Exercise description:
Would you reproduce the whole listing exactly, minus its images?

Available data:
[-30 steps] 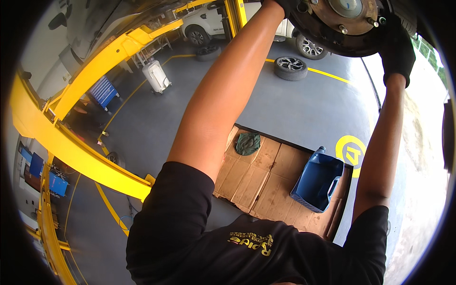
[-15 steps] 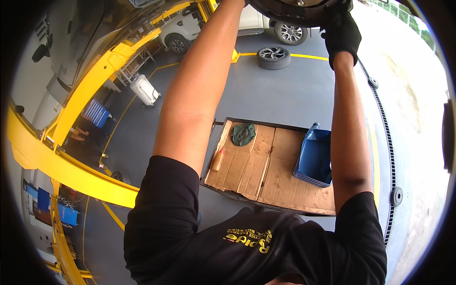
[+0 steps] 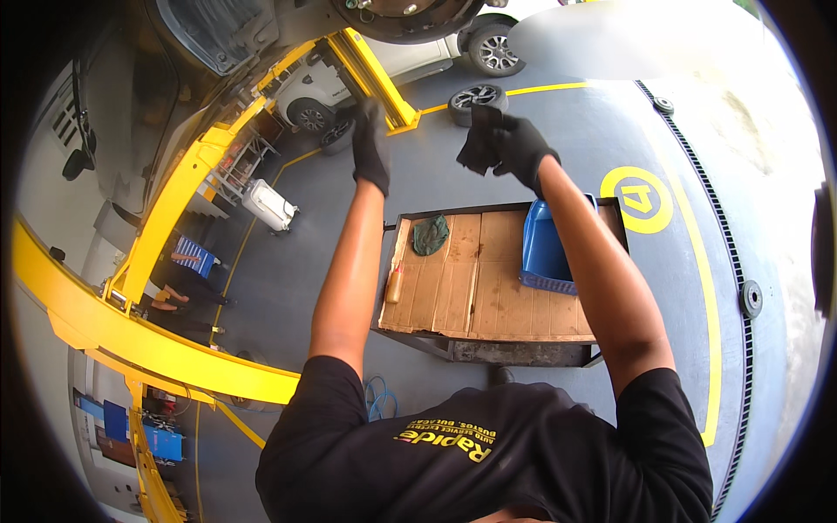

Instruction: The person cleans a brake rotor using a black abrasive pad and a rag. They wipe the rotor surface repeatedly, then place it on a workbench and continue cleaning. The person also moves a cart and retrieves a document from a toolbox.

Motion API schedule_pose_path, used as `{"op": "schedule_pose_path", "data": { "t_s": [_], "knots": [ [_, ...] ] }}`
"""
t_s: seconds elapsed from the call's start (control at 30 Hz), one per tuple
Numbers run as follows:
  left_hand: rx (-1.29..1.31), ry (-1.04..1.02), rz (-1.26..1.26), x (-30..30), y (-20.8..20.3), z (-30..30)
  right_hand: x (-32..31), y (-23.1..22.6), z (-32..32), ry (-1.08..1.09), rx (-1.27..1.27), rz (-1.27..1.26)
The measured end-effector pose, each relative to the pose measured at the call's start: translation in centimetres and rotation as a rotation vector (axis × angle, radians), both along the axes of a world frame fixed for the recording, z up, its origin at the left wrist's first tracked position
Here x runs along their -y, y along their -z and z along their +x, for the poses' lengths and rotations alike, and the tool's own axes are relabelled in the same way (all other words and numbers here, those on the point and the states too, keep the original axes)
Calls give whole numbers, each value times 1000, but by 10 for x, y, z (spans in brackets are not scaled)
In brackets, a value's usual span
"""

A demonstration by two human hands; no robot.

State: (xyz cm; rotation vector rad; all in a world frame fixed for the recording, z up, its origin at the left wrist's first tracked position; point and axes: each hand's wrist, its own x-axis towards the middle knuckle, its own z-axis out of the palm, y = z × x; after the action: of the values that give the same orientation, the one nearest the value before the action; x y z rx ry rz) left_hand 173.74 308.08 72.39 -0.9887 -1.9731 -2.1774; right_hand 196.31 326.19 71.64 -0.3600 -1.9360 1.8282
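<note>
My right hand (image 3: 520, 155), in a black glove, is closed on a black flat piece (image 3: 480, 142) with uneven edges; its exact kind I cannot make out. It is raised above the far side of the cart. My left hand (image 3: 371, 150), also black-gloved, is lifted to the left of it. Motion smears its fingers, and I see nothing clearly held there. Beyond both hands, at the top edge, hangs part of a dark round wheel hub assembly (image 3: 410, 26) under a raised vehicle. Neither hand touches it.
A cart topped with cardboard (image 3: 488, 301) carries a green cloth (image 3: 430, 235), a small amber bottle (image 3: 395, 284) and a blue bin (image 3: 542, 253). A yellow lift arm (image 3: 157, 349) crosses the left. A loose wheel (image 3: 477, 103) lies ahead, near a white vehicle (image 3: 410, 63). Another person's arm (image 3: 166, 303) shows left.
Both hands have come down and away from the round assembly overhead, toward me and leftward. The black piece now shows in my right hand. My view has shifted, revealing more of the cart.
</note>
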Motion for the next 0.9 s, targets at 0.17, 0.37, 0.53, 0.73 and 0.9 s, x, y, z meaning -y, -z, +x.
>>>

Answer:
[-30 steps] 
[-15 steps] 
[+0 steps] 

Instruction: The person cleans a brake rotor using a black abrasive pad and a rag. They wipe the rotor surface repeatedly, then place it on a workbench and continue cleaning. The person also moves a cart and retrieves a document from a toolbox.

Motion API schedule_pose_path, used as `{"op": "schedule_pose_path", "data": { "t_s": [_], "knots": [ [_, ...] ] }}`
"""
t_s: seconds elapsed from the call's start (control at 30 Hz), one per tuple
Numbers run as follows:
  left_hand: rx (-1.29..1.31), ry (-1.04..1.02), rz (-1.26..1.26), x (-30..30), y (-20.8..20.3), z (-30..30)
  right_hand: x (-32..31), y (-23.1..22.6), z (-32..32), ry (-1.08..1.09), rx (-1.27..1.27), rz (-1.27..1.26)
The measured end-effector pose, each relative to the pose measured at the call's start: translation in centimetres and rotation as a rotation vector (axis × angle, radians), both along the axes of a world frame fixed for the recording, z up, its origin at the left wrist's first tracked position
Here x runs along their -y, y along their -z and z along their +x, for the poses' lengths and rotations alike, and the tool's own axes are relabelled in the same way (all other words and numbers here, those on the point and the states too, keep the original axes)
Calls give whole numbers, each value times 1000, but by 10 for x, y, z (spans in brackets are not scaled)
In brackets, a value's usual span
"""

A demonstration by two human hands; no robot.

State: (xyz cm; rotation vector rad; all in a world frame fixed for the recording, z up, its origin at the left wrist's first tracked position; point and axes: each hand's wrist, its own x-axis towards the middle knuckle, its own z-axis out of the palm, y = z × x; after the action: of the values that give the same orientation, the one nearest the value before the action; x y z rx ry rz) left_hand 173.74 308.08 72.39 -0.9887 -1.9731 -2.1774; right_hand 196.31 326.19 71.64 -0.3600 -1.9360 1.8282
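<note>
My right hand (image 3: 520, 155), in a black glove, is closed on a black flat piece (image 3: 480, 142) with uneven edges; its exact kind I cannot make out. It is raised above the far side of the cart. My left hand (image 3: 371, 150), also black-gloved, is lifted to the left of it. Motion smears its fingers, and I see nothing clearly held there. Beyond both hands, at the top edge, hangs part of a dark round wheel hub assembly (image 3: 410, 26) under a raised vehicle. Neither hand touches it.
A cart topped with cardboard (image 3: 488, 301) carries a green cloth (image 3: 430, 235), a small amber bottle (image 3: 395, 284) and a blue bin (image 3: 542, 253). A yellow lift arm (image 3: 157, 349) crosses the left. A loose wheel (image 3: 477, 103) lies ahead, near a white vehicle (image 3: 410, 63). Another person's arm (image 3: 166, 303) shows left.
Both hands have come down and away from the round assembly overhead, toward me and leftward. The black piece now shows in my right hand. My view has shifted, revealing more of the cart.
</note>
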Motion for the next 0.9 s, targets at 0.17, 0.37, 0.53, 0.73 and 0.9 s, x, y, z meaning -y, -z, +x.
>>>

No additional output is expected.